Buda Ruska
Architecture 2022 | A wooden year-round holiday house in northeast Poland | Team: Jan Strumiłło, Jan Dybowski, assistant conceptual work by Julia Jankowska, contributions to the execution design from Anna Libera & Jan Libera | Photographed by Jędrzej Sokołowski
The village of Buda Ruska is located in northeast Poland’s Suwałki Gap region. It is here that we designed a wooden house on a long, narrow plot of land stretching between a gravel road and the river Czarna Hańcza. It is a holiday residence built to be enjoyed year-round by three interconnected families who love to spend time together while appreciating the value of privacy. Cooking, eating, talking, reading and playing all take place in the extensive ground-floor common space consisting of the kitchen, a dining room and a living room with a fireplace. The four bedrooms with compact ensuite bathrooms serve as each family’s sovereign domain.
From the very start, our primary design objective was harmonizing the new home’s appearance with the surrounding countryside. For us, this meant direct references to the area’s rich tradition of timber construction and its vocabulary of details. The home’s gabled roof with projecting purlin heads, glazed porches, tripartite elevations in profiled wooden siding, field stone clad base course and ornamental timber trimmings are among the elements which ensure that the house blends in with the local architecture. At the same time, selected details such as the relatively low roof pitch, eyebrow dormers, wide eaves, ornamented eave and rake boards and chains instead of downpipes were deliberate design choices which highlight the home’s individual character.
The external walls’ double tongue-and-grooved 18 x 23 cm solid fir timbers were sourced from the nearby Wigry National Park. Before being sawn and machined they spent a solid year in the lumberyard, drying and awaiting their turn. They are connected by a combination of traditional timber joinery and modern self tapping screws. The home’s thermal insulation includes a 16 cm layer of fire-resistant cellulose fibres blown into the hollow space between the solid timbers and the profiled larch siding boards. The solid timber exterior shell surrounds a concrete core. Cast in rough formwork, the conrete spiral staircase and two chimneys provide the home’s thermal mass.
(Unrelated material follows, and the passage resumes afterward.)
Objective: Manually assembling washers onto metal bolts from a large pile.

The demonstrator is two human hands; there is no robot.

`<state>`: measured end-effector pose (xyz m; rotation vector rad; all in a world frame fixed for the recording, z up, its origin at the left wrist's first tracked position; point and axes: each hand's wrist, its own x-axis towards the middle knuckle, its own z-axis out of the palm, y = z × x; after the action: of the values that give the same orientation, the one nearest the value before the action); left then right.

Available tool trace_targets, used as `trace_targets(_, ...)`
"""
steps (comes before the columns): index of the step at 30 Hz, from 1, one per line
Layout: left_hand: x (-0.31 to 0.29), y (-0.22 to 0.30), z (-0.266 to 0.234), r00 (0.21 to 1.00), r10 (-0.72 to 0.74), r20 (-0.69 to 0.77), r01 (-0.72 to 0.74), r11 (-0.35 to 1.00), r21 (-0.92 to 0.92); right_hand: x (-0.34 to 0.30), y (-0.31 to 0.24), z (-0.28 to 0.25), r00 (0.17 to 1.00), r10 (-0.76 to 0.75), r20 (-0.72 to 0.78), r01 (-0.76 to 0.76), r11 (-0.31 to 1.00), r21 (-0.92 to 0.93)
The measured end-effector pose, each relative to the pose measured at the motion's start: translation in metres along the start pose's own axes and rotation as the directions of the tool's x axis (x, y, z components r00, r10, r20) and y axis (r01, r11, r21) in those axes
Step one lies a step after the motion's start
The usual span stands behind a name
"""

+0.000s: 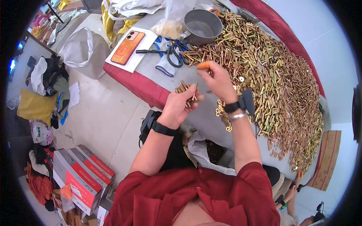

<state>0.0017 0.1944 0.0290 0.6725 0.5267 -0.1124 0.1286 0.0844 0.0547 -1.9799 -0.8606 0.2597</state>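
My left hand is closed around a bunch of short brass-coloured metal tubes, their ends sticking out past the fingers. To its right, my right hand hangs over the table with an orange finger cot on the index finger. Its thumb and index finger are apart and I see nothing between them; the other fingers are partly hidden. A large heap of the same kind of metal tubes spreads from the back to the right. Several flat brass-coloured washers lie beside my right wrist.
At the back stand a grey metal pot, black-handled scissors, a blue-and-white glove and an orange phone on a white box. Red-and-white cartons stand on the floor at left. Another person's hands show at lower right.
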Motion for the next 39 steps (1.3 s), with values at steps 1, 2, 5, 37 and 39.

The core had to remain structurally separate from timber as the house settled under its own weight. Within a year of completing the structure the building’s height sank by 12 cm and has remained dimensionally stable since.
It was our ambition to completely eliminate synthetic materials from the construction. This goal could only be partially achieved and with significant challenges, in some instances the alternatives to plastic proved to be cost-prohibitive. The cellar walls’ foam glass insulation is one example of such a non-standard solution. We are proud to have avoided using the ubiquitous polyurethane foam by implementing alternatives, such as mounting doors and windows on steel angles and filling the assembly gaps with mineral wool. The use of cellulose insulation with thin OSB weatherboards allowed us to not use plastic membranes in the external walls.
In our preparations for the home’s design, we examined and admired recent works of our elder colleagues. Our numerous visits to Jaczno and stays in the homes designed by Filip Miller set a benchmark for our Buda Ruska design. The remarkable house designed by Mikołaj Nowotniak in the village of Pasieki seamlessly blends into the Podlasie countryside and served as an important inspiration. We also learned a lot about constructing timber houses from our local craftsmen – head carpenter Tomasz Czyżyński and master builder Ryszard Bondzio. The house was designed and constructed with predominantly local-origin materials and products. Firms from nearby Olecko and Szypliszki produced doors and windows, joiners from Suwałki created the beds and built-in furniture. Ceramic tiles from a factory in Białystok were used by a stove builder from the nearby village of Pogorzelec to to create the home’s oven and fireplace mantlepiece. The brass door handles were cast in Łomianki and are exact replicas of the Model 128 handles produced by the Lubert Brothers’ factory in Warka prior to World War II.